Exercise prompt — The data below should be copied over with complete accuracy.

The records —
........

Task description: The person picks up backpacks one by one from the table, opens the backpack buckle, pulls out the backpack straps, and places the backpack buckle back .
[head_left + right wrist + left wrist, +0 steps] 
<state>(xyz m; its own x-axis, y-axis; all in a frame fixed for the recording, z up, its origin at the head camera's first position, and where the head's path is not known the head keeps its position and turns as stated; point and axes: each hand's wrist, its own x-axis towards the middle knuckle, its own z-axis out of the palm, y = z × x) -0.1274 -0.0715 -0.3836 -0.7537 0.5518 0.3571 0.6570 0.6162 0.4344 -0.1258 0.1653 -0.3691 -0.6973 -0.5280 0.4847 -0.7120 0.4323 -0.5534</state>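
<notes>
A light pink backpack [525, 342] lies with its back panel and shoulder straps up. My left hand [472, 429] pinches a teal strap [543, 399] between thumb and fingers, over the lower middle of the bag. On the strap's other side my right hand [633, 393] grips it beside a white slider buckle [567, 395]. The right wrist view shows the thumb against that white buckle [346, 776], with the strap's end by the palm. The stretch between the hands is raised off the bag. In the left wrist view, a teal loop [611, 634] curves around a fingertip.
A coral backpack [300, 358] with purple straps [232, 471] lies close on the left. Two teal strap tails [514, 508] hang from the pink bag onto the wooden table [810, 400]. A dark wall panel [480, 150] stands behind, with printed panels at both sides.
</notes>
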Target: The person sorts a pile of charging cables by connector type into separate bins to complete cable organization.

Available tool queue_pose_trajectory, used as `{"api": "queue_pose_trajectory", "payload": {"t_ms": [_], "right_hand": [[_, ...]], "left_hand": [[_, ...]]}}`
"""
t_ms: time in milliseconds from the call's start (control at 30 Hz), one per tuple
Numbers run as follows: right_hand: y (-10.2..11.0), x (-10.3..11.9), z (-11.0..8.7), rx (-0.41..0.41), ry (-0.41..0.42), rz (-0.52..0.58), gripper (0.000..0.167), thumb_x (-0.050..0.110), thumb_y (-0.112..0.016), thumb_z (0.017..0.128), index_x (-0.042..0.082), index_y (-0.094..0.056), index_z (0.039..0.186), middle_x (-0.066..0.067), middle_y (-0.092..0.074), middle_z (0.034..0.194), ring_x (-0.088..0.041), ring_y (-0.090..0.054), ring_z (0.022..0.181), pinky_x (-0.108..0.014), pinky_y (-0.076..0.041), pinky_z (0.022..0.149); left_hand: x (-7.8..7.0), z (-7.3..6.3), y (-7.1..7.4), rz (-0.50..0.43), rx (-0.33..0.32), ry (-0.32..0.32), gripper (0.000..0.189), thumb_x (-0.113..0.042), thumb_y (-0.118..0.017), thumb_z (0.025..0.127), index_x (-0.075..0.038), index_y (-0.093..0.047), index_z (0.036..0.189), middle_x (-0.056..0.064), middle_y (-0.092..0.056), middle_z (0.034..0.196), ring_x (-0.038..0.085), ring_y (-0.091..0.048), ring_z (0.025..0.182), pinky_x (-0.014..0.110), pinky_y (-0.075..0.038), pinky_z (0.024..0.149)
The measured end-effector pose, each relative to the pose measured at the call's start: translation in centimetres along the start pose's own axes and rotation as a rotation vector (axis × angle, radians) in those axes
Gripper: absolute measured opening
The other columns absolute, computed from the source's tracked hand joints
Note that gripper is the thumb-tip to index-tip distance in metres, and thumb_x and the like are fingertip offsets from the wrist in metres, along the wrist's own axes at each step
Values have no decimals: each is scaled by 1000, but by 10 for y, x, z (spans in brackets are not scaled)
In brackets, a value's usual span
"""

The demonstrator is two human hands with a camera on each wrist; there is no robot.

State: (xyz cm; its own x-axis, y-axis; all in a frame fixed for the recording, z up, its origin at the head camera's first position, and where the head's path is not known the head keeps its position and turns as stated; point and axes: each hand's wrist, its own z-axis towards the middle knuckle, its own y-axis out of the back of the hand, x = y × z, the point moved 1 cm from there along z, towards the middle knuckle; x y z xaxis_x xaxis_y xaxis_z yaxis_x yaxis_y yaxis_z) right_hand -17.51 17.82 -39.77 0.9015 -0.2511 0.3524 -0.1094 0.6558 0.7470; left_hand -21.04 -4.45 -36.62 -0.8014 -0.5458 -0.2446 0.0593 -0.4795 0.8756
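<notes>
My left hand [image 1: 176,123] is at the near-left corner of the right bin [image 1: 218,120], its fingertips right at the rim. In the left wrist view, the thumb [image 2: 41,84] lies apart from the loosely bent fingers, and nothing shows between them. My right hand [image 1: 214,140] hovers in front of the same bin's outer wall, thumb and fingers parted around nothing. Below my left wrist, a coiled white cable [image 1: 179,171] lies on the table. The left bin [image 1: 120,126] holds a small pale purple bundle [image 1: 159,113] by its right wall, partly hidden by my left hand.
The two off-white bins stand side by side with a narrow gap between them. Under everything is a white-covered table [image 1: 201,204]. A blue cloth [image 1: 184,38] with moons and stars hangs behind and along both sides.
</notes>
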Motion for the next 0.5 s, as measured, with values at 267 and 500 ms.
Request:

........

Solution for this exercise —
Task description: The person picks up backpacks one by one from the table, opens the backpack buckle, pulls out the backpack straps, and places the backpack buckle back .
[head_left + right wrist + left wrist, +0 steps] 
<state>(xyz m; its own x-axis, y-axis; all in a frame fixed for the recording, z up, its origin at the head camera's first position, and where the head's path is not known the head keeps its position and turns as stated; point and axes: each hand's wrist, its own x-axis towards the middle knuckle, its own z-axis out of the palm, y = z × x) -0.1274 -0.0715 -0.3836 -0.7537 0.5518 0.3571 0.6570 0.6162 0.4344 -0.1258 0.1653 -0.3691 -0.6973 -0.5280 0.4847 -0.7120 0.4323 -0.5534</state>
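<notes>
A light pink backpack [525, 342] lies with its back panel and shoulder straps up. My left hand [472, 429] pinches a teal strap [543, 399] between thumb and fingers, over the lower middle of the bag. On the strap's other side my right hand [633, 393] grips it beside a white slider buckle [567, 395]. The right wrist view shows the thumb against that white buckle [346, 776], with the strap's end by the palm. The stretch between the hands is raised off the bag. In the left wrist view, a teal loop [611, 634] curves around a fingertip.
A coral backpack [300, 358] with purple straps [232, 471] lies close on the left. Two teal strap tails [514, 508] hang from the pink bag onto the wooden table [810, 400]. A dark wall panel [480, 150] stands behind, with printed panels at both sides.
</notes>
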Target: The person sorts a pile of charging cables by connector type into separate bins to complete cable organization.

Available tool queue_pose_trajectory, used as `{"api": "queue_pose_trajectory", "payload": {"t_ms": [_], "right_hand": [[_, ...]], "left_hand": [[_, ...]]}}`
"""
t_ms: time in milliseconds from the call's start (control at 30 Hz), one per tuple
Numbers run as follows: right_hand: y (-10.2..11.0), x (-10.3..11.9), z (-11.0..8.7), rx (-0.41..0.41), ry (-0.41..0.42), rz (-0.52..0.58), gripper (0.000..0.167), thumb_x (-0.050..0.110), thumb_y (-0.112..0.016), thumb_z (0.017..0.128), index_x (-0.042..0.082), index_y (-0.094..0.056), index_z (0.039..0.186), middle_x (-0.066..0.067), middle_y (-0.092..0.074), middle_z (0.034..0.194), ring_x (-0.088..0.041), ring_y (-0.090..0.054), ring_z (0.022..0.181), pinky_x (-0.108..0.014), pinky_y (-0.076..0.041), pinky_z (0.022..0.149); left_hand: x (-7.8..7.0), z (-7.3..6.3), y (-7.1..7.4), rz (-0.50..0.43), rx (-0.33..0.32), ry (-0.32..0.32), gripper (0.000..0.189), thumb_x (-0.113..0.042), thumb_y (-0.118..0.017), thumb_z (0.025..0.127), index_x (-0.075..0.038), index_y (-0.093..0.047), index_z (0.036..0.189), middle_x (-0.056..0.064), middle_y (-0.092..0.056), middle_z (0.034..0.196), ring_x (-0.038..0.085), ring_y (-0.091..0.048), ring_z (0.025..0.182), pinky_x (-0.014..0.110), pinky_y (-0.075..0.038), pinky_z (0.024..0.149)
The measured end-effector pose, each relative to the pose measured at the call's start: translation in centimetres along the start pose's own axes and rotation as a rotation vector (axis × angle, radians) in those axes
Gripper: absolute measured opening
The other columns absolute, computed from the source's tracked hand joints
Note that gripper is the thumb-tip to index-tip distance in metres, and thumb_x and the like are fingertip offsets from the wrist in metres, along the wrist's own axes at each step
Values have no decimals: each is scaled by 1000, but by 10 for y, x, z (spans in brackets are not scaled)
In brackets, a value's usual span
"""

The demonstrator is two human hands with a camera on each wrist; there is no robot.

State: (xyz cm; its own x-axis, y-axis; all in a frame fixed for the recording, z up, its origin at the head camera's first position, and where the head's path is not known the head keeps its position and turns as stated; point and axes: each hand's wrist, its own z-axis towards the middle knuckle, its own y-axis out of the back of the hand, x = y × z, the point moved 1 cm from there along z, towards the middle knuckle; x y z xaxis_x xaxis_y xaxis_z yaxis_x yaxis_y yaxis_z) right_hand -17.51 17.82 -39.77 0.9015 -0.2511 0.3524 -0.1094 0.6558 0.7470; left_hand -21.04 -4.45 -36.62 -0.8014 -0.5458 -0.2446 0.0593 -0.4795 0.8756
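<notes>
My left hand [image 1: 176,123] is at the near-left corner of the right bin [image 1: 218,120], its fingertips right at the rim. In the left wrist view, the thumb [image 2: 41,84] lies apart from the loosely bent fingers, and nothing shows between them. My right hand [image 1: 214,140] hovers in front of the same bin's outer wall, thumb and fingers parted around nothing. Below my left wrist, a coiled white cable [image 1: 179,171] lies on the table. The left bin [image 1: 120,126] holds a small pale purple bundle [image 1: 159,113] by its right wall, partly hidden by my left hand.
The two off-white bins stand side by side with a narrow gap between them. Under everything is a white-covered table [image 1: 201,204]. A blue cloth [image 1: 184,38] with moons and stars hangs behind and along both sides.
</notes>
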Motion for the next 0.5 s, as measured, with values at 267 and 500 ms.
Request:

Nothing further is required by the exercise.